IMPORT_REJECTED: If a user-specified filter query fails for a particular row, it's assigned the IMPORT_REJECTED status. This means that the row did not meet the criteria set by the filter query.

IN_PROGRESS: EIM initially sets IF_ROW_STAT to this value for all rows in the batch. Suppose any rows still have this status value after EIM finishes processing. In that case, it indicates a failure that aborted the processing for that table.

NON_UNIQUE_UKEYS: This status is used when the user key specified for the table is not unique according to the user key specifications. It suggests that there might be issues with the uniqueness of the data.

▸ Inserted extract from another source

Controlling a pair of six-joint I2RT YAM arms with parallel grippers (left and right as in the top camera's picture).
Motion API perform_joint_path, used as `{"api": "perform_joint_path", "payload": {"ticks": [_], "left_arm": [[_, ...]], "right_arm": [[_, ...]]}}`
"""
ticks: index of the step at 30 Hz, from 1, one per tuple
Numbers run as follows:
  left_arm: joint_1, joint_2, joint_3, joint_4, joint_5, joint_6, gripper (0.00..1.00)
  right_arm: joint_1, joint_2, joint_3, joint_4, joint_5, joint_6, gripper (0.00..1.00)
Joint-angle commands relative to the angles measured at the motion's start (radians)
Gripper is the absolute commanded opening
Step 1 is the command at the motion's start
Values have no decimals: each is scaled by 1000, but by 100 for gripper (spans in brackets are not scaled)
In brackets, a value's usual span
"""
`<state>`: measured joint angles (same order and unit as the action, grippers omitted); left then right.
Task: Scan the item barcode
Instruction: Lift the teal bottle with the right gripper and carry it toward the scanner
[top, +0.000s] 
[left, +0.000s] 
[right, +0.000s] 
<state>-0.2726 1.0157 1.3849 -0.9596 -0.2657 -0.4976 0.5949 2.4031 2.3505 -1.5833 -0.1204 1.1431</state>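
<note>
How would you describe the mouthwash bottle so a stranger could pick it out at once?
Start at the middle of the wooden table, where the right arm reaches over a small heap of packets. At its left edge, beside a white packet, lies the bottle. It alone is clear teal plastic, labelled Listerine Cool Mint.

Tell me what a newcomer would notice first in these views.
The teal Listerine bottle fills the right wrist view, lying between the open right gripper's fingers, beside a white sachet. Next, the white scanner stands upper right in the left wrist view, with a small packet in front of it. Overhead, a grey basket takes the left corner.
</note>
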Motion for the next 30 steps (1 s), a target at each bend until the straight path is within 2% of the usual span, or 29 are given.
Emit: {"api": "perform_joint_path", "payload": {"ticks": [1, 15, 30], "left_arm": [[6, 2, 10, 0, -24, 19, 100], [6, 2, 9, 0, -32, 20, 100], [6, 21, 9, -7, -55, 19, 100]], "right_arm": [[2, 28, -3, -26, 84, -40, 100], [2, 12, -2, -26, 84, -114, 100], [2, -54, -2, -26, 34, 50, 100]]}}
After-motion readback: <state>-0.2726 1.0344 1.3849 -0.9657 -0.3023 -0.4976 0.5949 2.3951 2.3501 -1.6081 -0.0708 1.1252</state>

PARTIALLY_IMPORTED: A row with this status didn't fail for the target table (although it may have been a duplicate) but did fail during the processing of a secondary base table. It implies that the import process encountered issues related to related tables.

PICKLIST_VALUE: When a required picklist value in the target table can't be resolved, this status is assigned. It typically occurs for NULL or invalid bounded picklist values.

REQUIRED_COLS: If one or more required columns for the target table were found to be NULL during import, the row is marked with this status. This can happen when user key columns are missing or inserting new rows.

ROLLBACK: EIM assigns this status when it encounters an error, such as an SQL database failure, and rolls back the transaction. It's used when the ROLLBACK ON ERROR setting is set to TRUE.

SQL_ERROR: If an SQL error occurs while attempting to import a row, it's assigned the SQL_ERROR status. This often happens for rows processed when Enable Transaction Logging is set to TRUE, indicating an issue with database operations.